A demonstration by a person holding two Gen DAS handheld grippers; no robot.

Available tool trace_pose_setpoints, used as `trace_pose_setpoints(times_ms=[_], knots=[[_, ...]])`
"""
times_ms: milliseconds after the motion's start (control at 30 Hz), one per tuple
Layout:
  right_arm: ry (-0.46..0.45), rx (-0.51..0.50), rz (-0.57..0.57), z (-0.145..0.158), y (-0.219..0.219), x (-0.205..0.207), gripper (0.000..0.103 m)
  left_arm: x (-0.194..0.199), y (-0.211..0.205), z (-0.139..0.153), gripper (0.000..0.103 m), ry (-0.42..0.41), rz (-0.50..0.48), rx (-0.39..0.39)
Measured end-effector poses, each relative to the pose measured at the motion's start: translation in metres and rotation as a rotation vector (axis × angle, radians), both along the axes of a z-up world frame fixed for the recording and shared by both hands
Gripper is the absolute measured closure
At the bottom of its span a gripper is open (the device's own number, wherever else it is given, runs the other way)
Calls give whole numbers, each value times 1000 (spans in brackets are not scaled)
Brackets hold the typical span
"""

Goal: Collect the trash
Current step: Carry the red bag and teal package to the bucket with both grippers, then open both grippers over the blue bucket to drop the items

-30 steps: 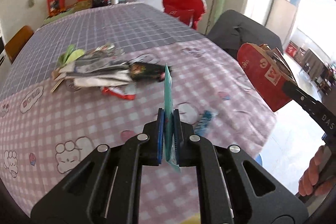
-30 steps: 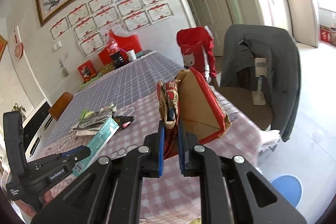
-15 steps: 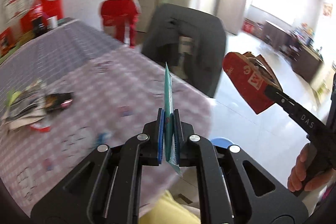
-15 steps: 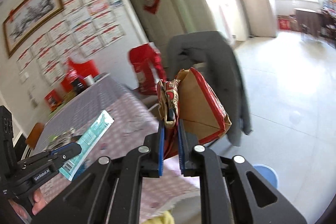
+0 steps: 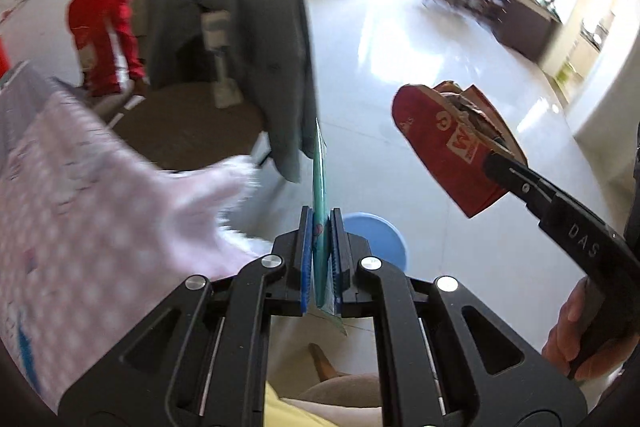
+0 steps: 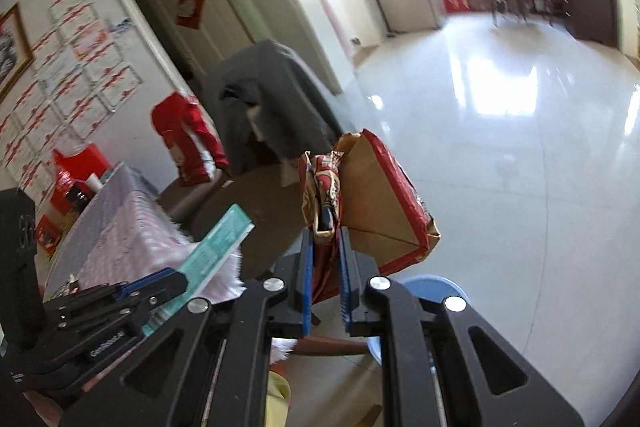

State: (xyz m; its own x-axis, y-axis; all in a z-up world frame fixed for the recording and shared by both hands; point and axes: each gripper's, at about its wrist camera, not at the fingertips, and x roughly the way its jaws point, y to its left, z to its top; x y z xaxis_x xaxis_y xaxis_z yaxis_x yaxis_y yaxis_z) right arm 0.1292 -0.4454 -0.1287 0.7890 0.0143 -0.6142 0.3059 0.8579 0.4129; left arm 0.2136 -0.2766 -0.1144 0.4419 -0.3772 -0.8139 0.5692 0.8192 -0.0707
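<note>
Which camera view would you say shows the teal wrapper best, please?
The right wrist view: the teal wrapper shows its printed flat face, clamped in the left gripper. The left wrist view shows the wrapper only edge-on, a thin strip.

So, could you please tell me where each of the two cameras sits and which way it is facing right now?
Left wrist: rides the left tongs, aimed down at the round blue plastic bin; they clamp a flat teal wrapper; a hand shows.
Right wrist: rides the right tongs, facing the glossy floor, clamping a crumpled red-and-brown paper bag.
Shared: bin, both pieces of trash, the grey jacket over a chair, each other's tongs.
</note>
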Motion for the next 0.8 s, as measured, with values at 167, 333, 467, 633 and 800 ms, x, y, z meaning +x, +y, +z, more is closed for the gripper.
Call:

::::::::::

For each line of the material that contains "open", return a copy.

At the bottom of its span a gripper is open (the device's own number, wherever else it is given, runs the other way)
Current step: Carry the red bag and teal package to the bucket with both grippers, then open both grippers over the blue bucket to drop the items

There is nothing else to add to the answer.